[[ Data provided, beginning ]]
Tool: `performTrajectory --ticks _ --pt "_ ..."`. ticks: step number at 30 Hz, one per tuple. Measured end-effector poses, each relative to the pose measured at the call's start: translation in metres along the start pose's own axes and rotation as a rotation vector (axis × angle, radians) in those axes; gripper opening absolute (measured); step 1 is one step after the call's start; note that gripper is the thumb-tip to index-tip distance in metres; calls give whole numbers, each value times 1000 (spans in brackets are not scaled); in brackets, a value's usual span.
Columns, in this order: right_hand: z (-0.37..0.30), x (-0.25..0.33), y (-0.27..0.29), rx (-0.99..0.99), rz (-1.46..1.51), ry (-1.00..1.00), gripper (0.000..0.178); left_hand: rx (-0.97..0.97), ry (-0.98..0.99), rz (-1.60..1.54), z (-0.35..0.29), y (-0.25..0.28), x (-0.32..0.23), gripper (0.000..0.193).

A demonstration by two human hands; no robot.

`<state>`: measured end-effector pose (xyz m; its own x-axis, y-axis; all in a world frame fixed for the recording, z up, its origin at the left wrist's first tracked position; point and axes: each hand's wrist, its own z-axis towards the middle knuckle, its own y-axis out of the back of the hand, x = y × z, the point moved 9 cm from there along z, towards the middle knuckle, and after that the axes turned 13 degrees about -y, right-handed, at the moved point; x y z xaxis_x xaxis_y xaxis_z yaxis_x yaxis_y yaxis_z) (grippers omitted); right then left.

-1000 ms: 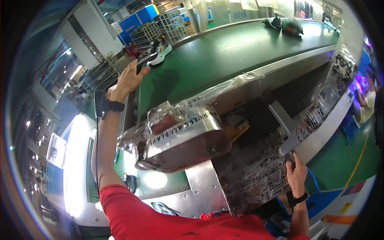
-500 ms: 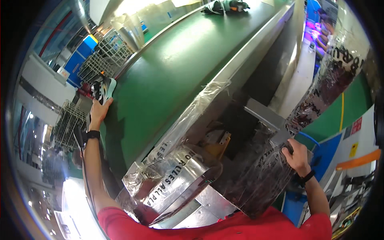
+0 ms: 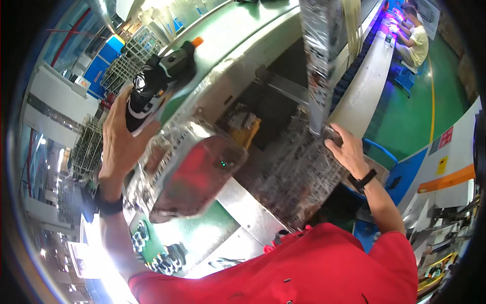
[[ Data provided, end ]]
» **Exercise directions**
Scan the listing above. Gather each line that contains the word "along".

» **Result for this task**
Tool: `performTrajectory --ticks _ --pt "_ ..."`. ticks: step number at 30 Hz, one per tuple. Measured end-effector poses, each relative to the pose measured at the call's start: translation in metres along the start pose's own axes and rotation as a rotation vector (axis × angle, radians) in those axes; gripper opening absolute (measured); step 1 is one step after the call's start; note that gripper is the thumb-tip to index-tip distance in metres; calls give whole numbers, each value times 1000 (spans in brackets are not scaled); in brackets, a value's usual span.
`<state>`: measured end-effector pose (xyz m; its own x-axis, y-axis; all in a world frame fixed for the recording, z up, its origin at the left wrist's first tracked position; point and axes: each hand's wrist, its own z-axis towards the middle knuckle, its own y-axis out of the back of the hand, x = y × z, the point moved 9 cm from there along z, towards the middle knuckle, and after that the axes turned 13 degrees about -y, right-handed, at the moved point; x y z xaxis_x xaxis_y xaxis_z yaxis_x yaxis_y yaxis_z) (grippers omitted); right then left.

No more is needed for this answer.